A Song of Ice and Fire is a very prominent example of huge political upheavals in the face of an approaching winter that will last for many years. But the coming of a more distant ice age is also a looming threat in the Witcher series, and I recently realized that the old Command & Conquer games also revolve around populations being drawn to extreme ideologies as large parts of the world become increasingly uninhabitable. (Apparently fiction writers in the 90s were on to something.)

And that had me wonder how many great events or significant periods in history, that make great reference frames for fantastic stories, are also tied to environmental changes?

The main one I can think of is the 14th century cold period. Even though it kept getting colder after that, this period saw widespread malnutrition making the people susceptible to the plague, which was so devastating that it destroyed the medieval feudal system by completely changing the demand and supply of labor. And I've also heard that a century earlier, changing climate in central Asia motivated the Mongols to expand into literally greener pastures.
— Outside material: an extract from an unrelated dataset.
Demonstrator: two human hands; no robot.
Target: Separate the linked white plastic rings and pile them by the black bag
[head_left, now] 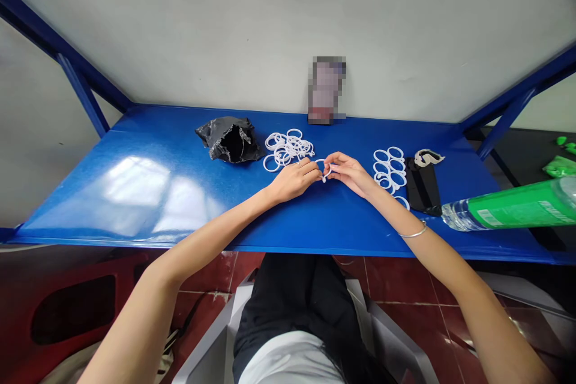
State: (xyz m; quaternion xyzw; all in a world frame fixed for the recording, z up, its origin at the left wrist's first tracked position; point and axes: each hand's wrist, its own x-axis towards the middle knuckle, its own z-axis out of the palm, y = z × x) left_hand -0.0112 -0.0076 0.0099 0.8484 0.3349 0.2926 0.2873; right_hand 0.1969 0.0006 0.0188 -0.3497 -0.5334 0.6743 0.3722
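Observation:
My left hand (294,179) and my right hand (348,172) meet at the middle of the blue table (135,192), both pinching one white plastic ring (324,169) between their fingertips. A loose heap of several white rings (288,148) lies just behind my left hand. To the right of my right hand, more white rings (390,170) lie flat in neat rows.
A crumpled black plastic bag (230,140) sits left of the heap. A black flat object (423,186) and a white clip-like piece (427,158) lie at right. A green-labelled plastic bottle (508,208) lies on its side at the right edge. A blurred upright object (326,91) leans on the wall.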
The end of the Bronze Age is also often attributed to climate change as a major factor by many historians. The big empires had been doing seemingly very well for century, and then in the span of decades all disappeared, leaving only reports of huge hordes of peoples coming from the sea to raid their lands. Apparently some kind of huge refugee migration caused by climate change in Europe. And of course, the near east empires weren't in great shape at that time either. The Egyptians were the only Bronze Age civilization that survived, but they never got anywhere close to their former fame. In Greece, writing disappeared completely for centuries, and when a new Greek culture appears in historic records, the new word for "king" is the old Mycenean word for "village headman". There was just nothing left.
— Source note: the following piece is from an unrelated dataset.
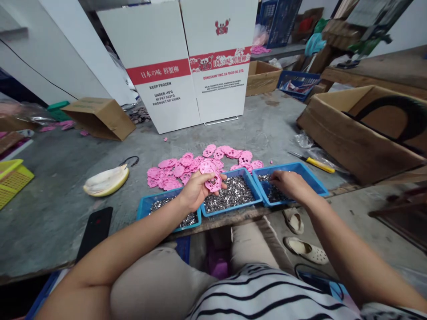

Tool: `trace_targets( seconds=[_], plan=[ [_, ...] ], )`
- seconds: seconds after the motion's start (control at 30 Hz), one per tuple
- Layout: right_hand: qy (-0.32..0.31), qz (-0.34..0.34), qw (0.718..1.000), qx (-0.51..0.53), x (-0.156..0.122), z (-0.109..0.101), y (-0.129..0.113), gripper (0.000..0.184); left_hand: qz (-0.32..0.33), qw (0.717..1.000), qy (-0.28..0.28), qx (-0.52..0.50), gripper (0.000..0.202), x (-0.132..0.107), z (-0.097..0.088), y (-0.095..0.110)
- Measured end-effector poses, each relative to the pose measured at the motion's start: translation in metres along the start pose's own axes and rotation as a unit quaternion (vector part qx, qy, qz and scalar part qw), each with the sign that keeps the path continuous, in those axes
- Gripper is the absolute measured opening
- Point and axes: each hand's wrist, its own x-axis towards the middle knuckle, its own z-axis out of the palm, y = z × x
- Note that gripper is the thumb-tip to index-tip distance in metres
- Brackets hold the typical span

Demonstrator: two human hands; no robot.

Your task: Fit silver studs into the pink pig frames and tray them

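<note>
My left hand (196,189) is closed round a pink plastic disc (211,174), held over the middle blue tray (248,178) of small metal pieces. My right hand (288,183) reaches into the right blue tray (310,178), fingers curled down among the small metal pieces; whether it holds any is hidden. A third blue tray (147,205) of the same pieces lies under my left wrist. A heap of pink discs (187,166) is spread on the grey table (66,178) just behind the trays.
Two tall white cartons (187,66) stand behind the heap. A brown box (100,116) lies at left, a large open cardboard box (360,133) at right. A yellow-handled tool (315,163), a pomelo peel (106,181), a black phone (95,231) and a yellow basket (11,178) are on the table.
</note>
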Motion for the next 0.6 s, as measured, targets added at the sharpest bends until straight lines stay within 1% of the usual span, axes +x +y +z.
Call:
trace_targets(
  seconds=[0.13, 0.23, 0.3, 0.37, 0.4, 0.43, 0.47, 0.53, 0.6],
  plan=[
    [0.021, 0.002, 1.0, 0.015, 0.0, 0.0, 0.004, 0.028, 0.001, 1.0, -0.002, 0.006, 0.03, 0.001, 0.001, 0.0],
    [0.066, -0.002, 0.997, 0.044, -0.002, -0.005, 0.003, 0.022, -0.002, 1.0, -0.004, 0.01, 0.029, 0.0, 0.002, 0.0],
    [0.1, -0.012, 0.99, 0.1, -0.002, -0.009, -0.001, 0.016, -0.004, 1.0, -0.001, 0.013, 0.028, 0.0, 0.003, 0.001],
    [0.124, -0.019, 0.971, 0.202, -0.003, -0.012, -0.006, 0.01, -0.005, 1.0, 0.001, 0.017, 0.029, 0.001, 0.004, 0.001],
    [0.126, -0.024, 0.954, 0.269, -0.003, -0.013, -0.01, 0.008, -0.006, 1.0, 0.002, 0.018, 0.03, 0.001, 0.005, 0.001],
    [0.121, -0.032, 0.931, 0.344, -0.002, -0.013, -0.014, 0.011, -0.006, 1.0, 0.002, 0.019, 0.031, 0.001, 0.005, 0.001],
    [0.11, -0.046, 0.9, 0.42, -0.002, -0.012, -0.019, 0.017, -0.007, 1.0, 0.002, 0.02, 0.032, 0.001, 0.006, 0.001],
    [0.074, -0.09, 0.825, 0.553, -0.002, -0.009, -0.032, 0.034, -0.006, 1.0, 0.002, 0.025, 0.034, 0.001, 0.006, 0.0],
    [0.032, -0.138, 0.76, 0.634, -0.003, -0.004, -0.047, 0.046, -0.004, 0.999, 0.003, 0.038, 0.036, 0.0, 0.007, -0.001]
  ],
)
Do you know about other historic periods driving by environmental changes or know more details about these examples? I think it's a fascinating topic, but one I see rarely discussed in fantasy discussions.


----------



## Heliotrope (Sep 11, 2019)

There was a medieval warm period between 950 to 1050 that researches say may be responsible for the Norse venturing out and exploring further and farther reaches. We know they reached as far as Eastern Canada around 1000AD and that may have been because during the medieval warming phase there were possibly less ice bergs to navigate and the Atlantic current patterns may have been different. Fascinating stuff.


----------



## Heliotrope (Sep 11, 2019)

In the Disney film Moana  the writers touch on some "true" climate history. Researchers know that the Polonysian people had been quite active way finders, expanding out to Samoa around 3500 years ago... but then for some reason they stopped expanding completely for around 1500 years before starting up again 1000 years ago.

Scientists couldn't figure out why a people who were so focused on expansion would stop for almost 1500 years, then all of a sudden, around 1000 AD would manage to travel to the Easter Islands, Hawaii and New Zealand.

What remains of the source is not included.